Source: ‘Land occupiers fuel human-wildlife conflict’ – The Southern Eye

FAILURE by the government to effectively manage wildlife projects is fuelling human-wildlife conflict, a traditional leader from Binga in Matabeleland North province has said.

Chief Siansale said the national parks established by the government had resulted in the free movement of wildlife that is invading communities causing damages to infrastructure, killing people and domestic animals.

 

He was speaking during the Indaba on Human Wildlife Conflict Relief Fund (HWCRF) conducted by the Zimbabwe Parks and Wildlife Management Authority (ZimParks) at the Zimbabwe International Trade Fair’s Agricultural Pavilion last week.

Chief Siansale said human-wildlife conflict was taking a toll on rural communities, adding that the biggest challenge was failure to have a sense of ownership and responsibility by authorities.

Government is introducing the HWCRF to cater for wildlife management and redress of human-wildlife conflicts in the affected areas.

At least 300 people have been killed by wild animals since 2019, according to ZimParks.

Chief Siansale, however, revealed that villagers were confused over the responsible authorities looking after the wild animals.

“You will realise when we talk in meetings like here, we say animals are for us all, which I believe in, but when we get down to the communities and ask who owns the animals, they feel someone somewhere owns them.

“Why? Because if you snare a cow, the owner will complain, but if you snare an impala, who complains? So that person who complains is viewed to be the owner.
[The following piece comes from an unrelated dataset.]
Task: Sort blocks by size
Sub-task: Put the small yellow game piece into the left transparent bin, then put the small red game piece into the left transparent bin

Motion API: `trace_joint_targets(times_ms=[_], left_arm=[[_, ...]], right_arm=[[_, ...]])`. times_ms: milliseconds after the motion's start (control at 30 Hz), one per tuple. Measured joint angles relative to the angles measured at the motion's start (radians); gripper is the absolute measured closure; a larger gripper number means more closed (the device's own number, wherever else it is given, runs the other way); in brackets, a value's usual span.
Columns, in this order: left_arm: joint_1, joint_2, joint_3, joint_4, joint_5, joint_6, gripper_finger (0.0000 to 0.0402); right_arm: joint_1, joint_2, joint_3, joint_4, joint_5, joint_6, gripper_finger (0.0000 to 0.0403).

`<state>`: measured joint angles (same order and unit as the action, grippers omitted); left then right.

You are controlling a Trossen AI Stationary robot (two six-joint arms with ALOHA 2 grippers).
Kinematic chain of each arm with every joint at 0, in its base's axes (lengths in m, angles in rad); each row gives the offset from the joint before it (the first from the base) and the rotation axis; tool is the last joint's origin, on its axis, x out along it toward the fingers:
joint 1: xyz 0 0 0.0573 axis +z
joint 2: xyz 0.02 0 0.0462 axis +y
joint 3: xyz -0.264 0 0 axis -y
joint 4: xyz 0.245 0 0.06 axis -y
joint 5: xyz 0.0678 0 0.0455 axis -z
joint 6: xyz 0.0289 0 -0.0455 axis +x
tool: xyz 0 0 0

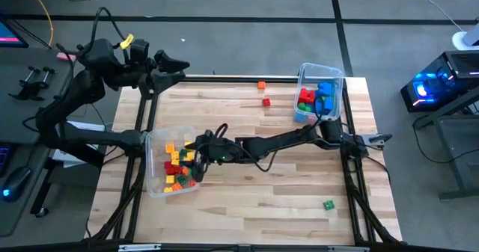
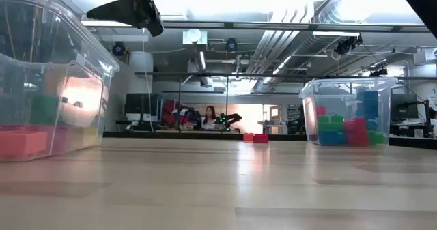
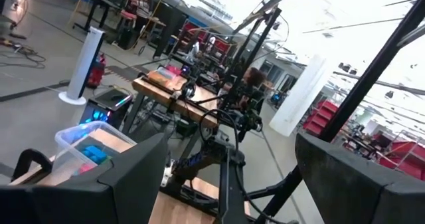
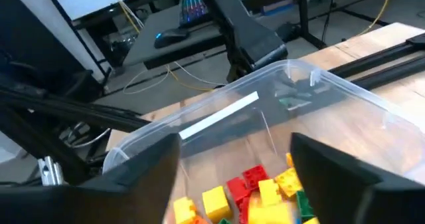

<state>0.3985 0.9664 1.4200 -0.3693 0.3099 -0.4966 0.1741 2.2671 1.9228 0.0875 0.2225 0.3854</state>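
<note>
Both arms are showing in the high view; the right gripper [image 1: 196,156] is hovering over the left bin [image 1: 153,186] of small blocks [image 1: 178,167], fingers spread, pinching nothing; the left gripper [image 1: 178,66] is waiting spread at the table's far edge. Bigger blocks [image 1: 314,96] are lying in the right bin [image 1: 338,78]; three loose blocks are waiting, orange [image 1: 262,85], red [image 1: 266,102], green [image 1: 328,205]; sorting is mostly done. Only the low view is showing a person [image 2: 207,117] behind; the right wrist view alone is showing the small blocks [image 4: 255,192] close.

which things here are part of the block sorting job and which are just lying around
Job:
small blocks in the left bin
larger blocks in the right bin
loose blocks: orange, red, green

Lying about:
computer mouse
clamps
</note>
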Motion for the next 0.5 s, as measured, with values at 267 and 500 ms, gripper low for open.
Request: trace_joint_targets(times_ms=[267, 500], left_arm=[[0.001, 0.016, 0.000, -0.003, 0.000, 0.013, 0.0083], [0.001, 0.055, 0.000, -0.078, -0.038, 0.147, 0.0083]], right_arm=[[-0.019, -0.111, 0.000, -0.227, -0.005, -0.051, 0.0058], [-0.035, -0.351, -0.065, -0.820, 0.244, -0.124, 0.0065]])
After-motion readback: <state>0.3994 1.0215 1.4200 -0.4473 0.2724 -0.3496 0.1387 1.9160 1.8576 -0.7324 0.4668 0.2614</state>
“We need to work on that mindset and build a sense of ownership in the communities. As a country or as a government, we have taken so long to realise that communities are losing and there is no direct benefit to those who would have lost due to human-wildlife conflict.”

Chief Siansale said the Campfire project was not benefiting communities.
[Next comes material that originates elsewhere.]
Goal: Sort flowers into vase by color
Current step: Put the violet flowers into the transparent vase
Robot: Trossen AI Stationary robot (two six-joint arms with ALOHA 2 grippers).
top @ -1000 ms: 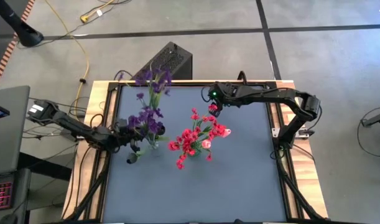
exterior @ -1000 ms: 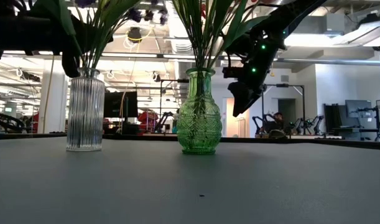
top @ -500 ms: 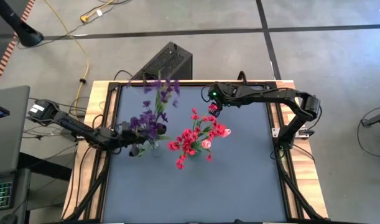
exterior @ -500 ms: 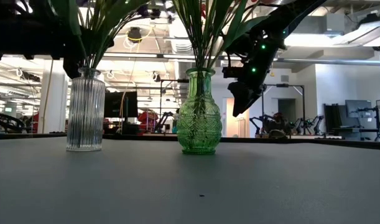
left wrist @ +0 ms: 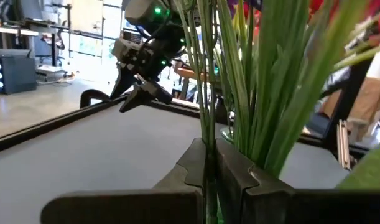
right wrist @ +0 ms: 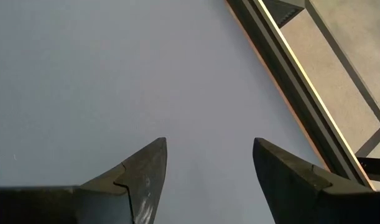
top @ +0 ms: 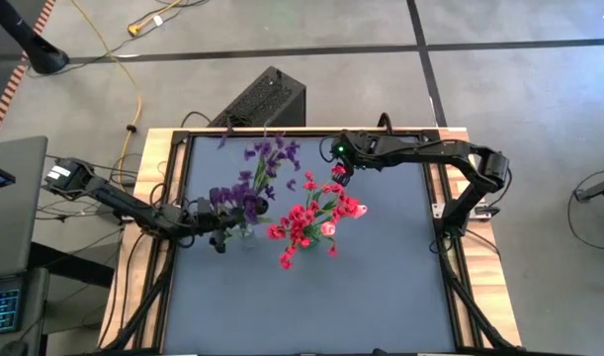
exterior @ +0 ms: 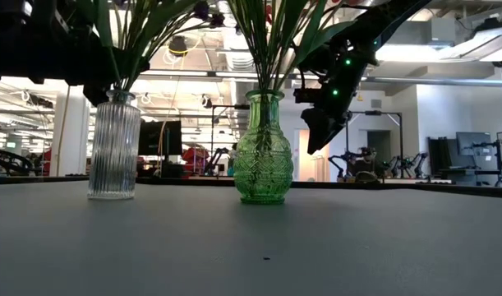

“As we speak now there is nothing to show that Campfire is in existence, suffice to say maybe in a few pockets of our communities but in most parts of the country the project has lost meaning and we need to work on that one,” he said.
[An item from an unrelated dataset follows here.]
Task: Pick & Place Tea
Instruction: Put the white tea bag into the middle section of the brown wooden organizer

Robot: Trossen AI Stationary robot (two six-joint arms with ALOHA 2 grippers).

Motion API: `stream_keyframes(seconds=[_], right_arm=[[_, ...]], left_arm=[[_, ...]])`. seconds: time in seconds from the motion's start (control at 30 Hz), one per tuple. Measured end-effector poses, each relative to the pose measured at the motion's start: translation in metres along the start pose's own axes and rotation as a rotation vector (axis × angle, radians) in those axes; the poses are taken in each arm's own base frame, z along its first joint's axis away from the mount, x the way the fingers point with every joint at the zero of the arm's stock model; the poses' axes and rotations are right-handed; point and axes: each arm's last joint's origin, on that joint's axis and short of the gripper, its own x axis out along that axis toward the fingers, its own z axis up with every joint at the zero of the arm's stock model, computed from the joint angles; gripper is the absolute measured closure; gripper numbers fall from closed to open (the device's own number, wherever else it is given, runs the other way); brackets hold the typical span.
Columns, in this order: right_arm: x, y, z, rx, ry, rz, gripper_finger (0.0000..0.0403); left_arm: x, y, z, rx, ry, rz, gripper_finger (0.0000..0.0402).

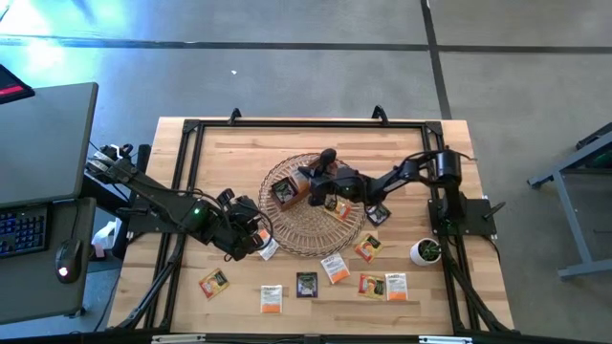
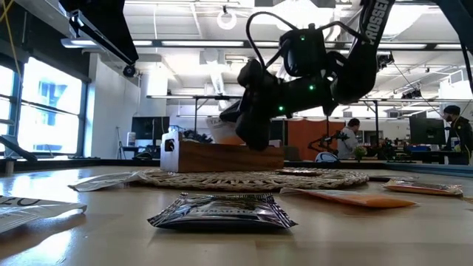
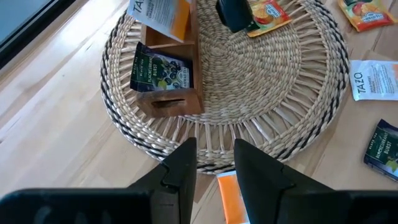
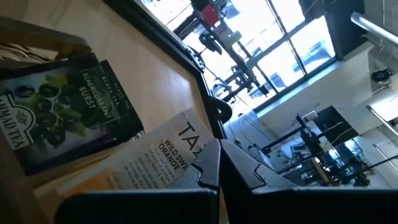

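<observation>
The right gripper (image 1: 304, 182) is over the wooden tray (image 1: 285, 190) on the wicker mat (image 1: 316, 229), fingers pinched shut on a white-and-orange sachet (image 4: 155, 163). The left gripper (image 1: 260, 244) hovers part-open over an orange sachet (image 3: 231, 198) at the mat's edge. These packets look light, thin and floppy; an edge pinch suits them.

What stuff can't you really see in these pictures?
- Wooden tray, high view: the right end effector covers part of it, so its compartments cannot be counted.
- Orange packet, left wrist view: the left end effector fingers hide most of it and the edge cuts it off.
- White packet, right wrist view: its label runs under the right fingers.
- Dark packet, low view: seen edge-on, print unreadable.
</observation>
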Motion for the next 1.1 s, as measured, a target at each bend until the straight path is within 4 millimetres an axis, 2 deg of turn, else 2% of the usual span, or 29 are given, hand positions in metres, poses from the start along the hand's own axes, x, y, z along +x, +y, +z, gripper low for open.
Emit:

“Human- wildlife conflict has increased to unprecedented levels over time. The increase in new land population coupled with wildlife population increases, especially, elephants has seen this conflict increasing rapidly.”

He also blamed emerging communities for fuelling human-wildlife conflict.

“We are giving birth to children everyday. When a young boy finds a wife today, tomorrow they will be looking for a place to farm and stay.

“They need a field because they have a household, where do they go? They push towards the reserved land which is where we find animals. This is the mammoth task which we as traditional leaders are faced with,” he said.

Chief Siansale called on the government to craft laws that make sure communities near national parks benefit from wildlife management to appreciate the initiatives.

He added that a technical committee should be established to recommend compensation saying the fund should be run by an independent commission at district level.